Xenoestrogens are a type of xenohormone that imitates estrogen. They can be either synthetic or natural chemical compounds. Synthetic xenoestrogens include some widely used industrial compounds, such as PCBs, BPA, and phthalates, which have estrogenic effects on a living organism even though they differ chemically from the estrogenic substances produced internally by the endocrine system of any organism. Natural xenoestrogens include phytoestrogens which are plant-derived xenoestrogens. Because the primary route of exposure to these compounds is by consumption of phytoestrogenic plants, they are sometimes called "dietary estrogens". Mycoestrogens, estrogenic substances from fungi, are another type of xenoestrogen that are also considered mycotoxins.

Xenoestrogens are clinically significant because they can mimic the effects of endogenous estrogen and thus have been implicated in precocious puberty and other disorders of the reproductive system.

An antigonadotropin is a drug which suppresses the activity and/or downstream effects of one or both of the gonadotropins, follicle-stimulating hormone (FSH) and luteinizing hormone (LH). This results in an inhibition of the hypothalamic-pituitary-gonadal (HPG) axis, and thus a decrease in the levels of the androgen, estrogen, and progestogen sex steroids in the body. Antigonadotropins also inhibit ovulation in women and spermatogenesis in men.

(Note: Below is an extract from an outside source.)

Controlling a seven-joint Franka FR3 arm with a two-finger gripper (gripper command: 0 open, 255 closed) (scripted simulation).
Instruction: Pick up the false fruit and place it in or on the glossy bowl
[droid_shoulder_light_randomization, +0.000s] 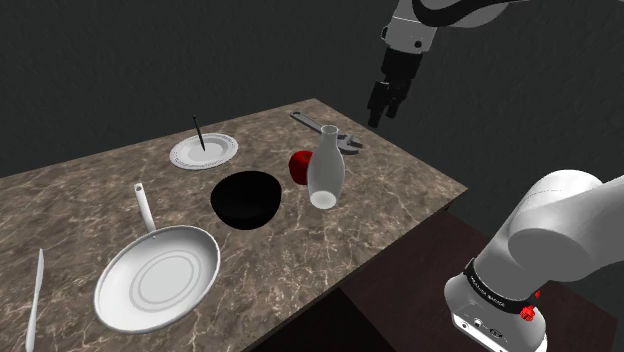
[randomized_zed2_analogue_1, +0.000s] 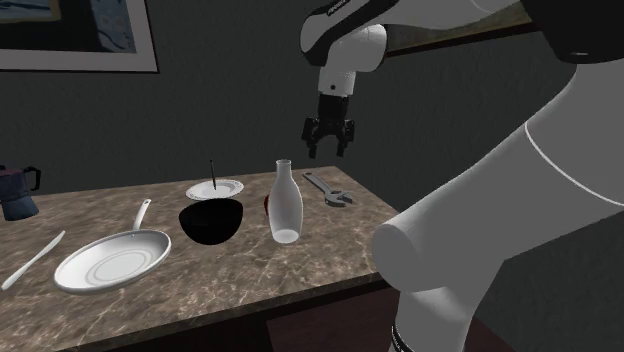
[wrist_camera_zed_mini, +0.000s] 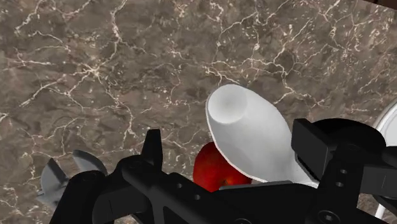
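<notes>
Locating the fruit: we find the red apple (droid_shoulder_light_randomization: 299, 166) on the marble table (droid_shoulder_light_randomization: 90, 200), between the black bowl (droid_shoulder_light_randomization: 246, 198) and the upright white bottle (droid_shoulder_light_randomization: 326, 172), just beside both.
Gripper: the gripper (randomized_zed2_analogue_1: 328, 148) hangs well above the table, fingers apart, nothing between them.
Key relation: the apple lies below the gripper; in the wrist view it sits between the two fingers' lines, tucked against the bottle's side.
Long axis: the apple is round, so we judge no wrist turn is needed; the taller bottle is the obstacle.
Hidden: in the second exterior view the bottle covers nearly all of the apple; in the wrist view the hand cuts off its lower part.
Unclear: we cannot tell whether apple and bottle touch.
</notes>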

They are used for a variety of purposes, including for the hormonal birth control, treatment of hormonally-sensitive cancers, to delay precocious puberty and puberty in transgender youth, as a form of chemical castration to reduce the sex drives of individuals with hypersexuality or pedophilia, and to treat estrogen-associated conditions in women such as menorrhagia and endometriosis, among others. High-dose antigonadotropin therapy has been referred to as medical castration.

The best-known and widely used antigonadotropins are the gonadotropin-releasing hormone (GnRH) analogues (both agonists and antagonists). However, many other drugs have antigonadotropic properties as well, including compounds acting on sex steroid hormone receptors such as progestogens, androgens, and estrogens (due to negative feedback on the HPG axis), as well as steroid synthesis inhibitors such as danazol and gestrinone. Since progestins have relatively little effect on sexual differentiation compared to the other sex steroids, potent ones such as cyproterone acetate, medroxyprogesterone acetate, and chlormadinone acetate are often used at high doses specifically for their antigonadotropic effects.

Antiandrogens, also known as androgen antagonists or testosterone blockers, are a class of drugs that prevent androgens like testosterone and dihydrotestosterone (DHT) from mediating their biological effects in the body. They act by blocking the androgen receptor (AR) and/or inhibiting or suppressing androgen production. They can be thought of as the functional opposites of AR agonists, for instance androgens and anabolic steroids (AAS) like testosterone, DHT, and nandrolone and selective androgen receptor modulators (SARMs) like enobosarm. Antiandrogens are one of three types of sex hormone antagonists, the others being antiestrogens and antiprogestogens.

Antiandrogens are used to treat an assortment of androgen-dependent conditions. In men, antiandrogens are used in the treatment of prostate cancer, enlarged prostate, scalp hair loss, overly high sex drive, unusual and problematic sexual urges, and early puberty. In women, antiandrogens are used to treat acne, seborrhea, excessive hair growth, scalp hair loss, and high androgen levels, such as those that occur in polycystic ovary syndrome (PCOS). Antiandrogens are also used as a component of feminizing hormone therapy for transgender women and as puberty blockers in transgender girls.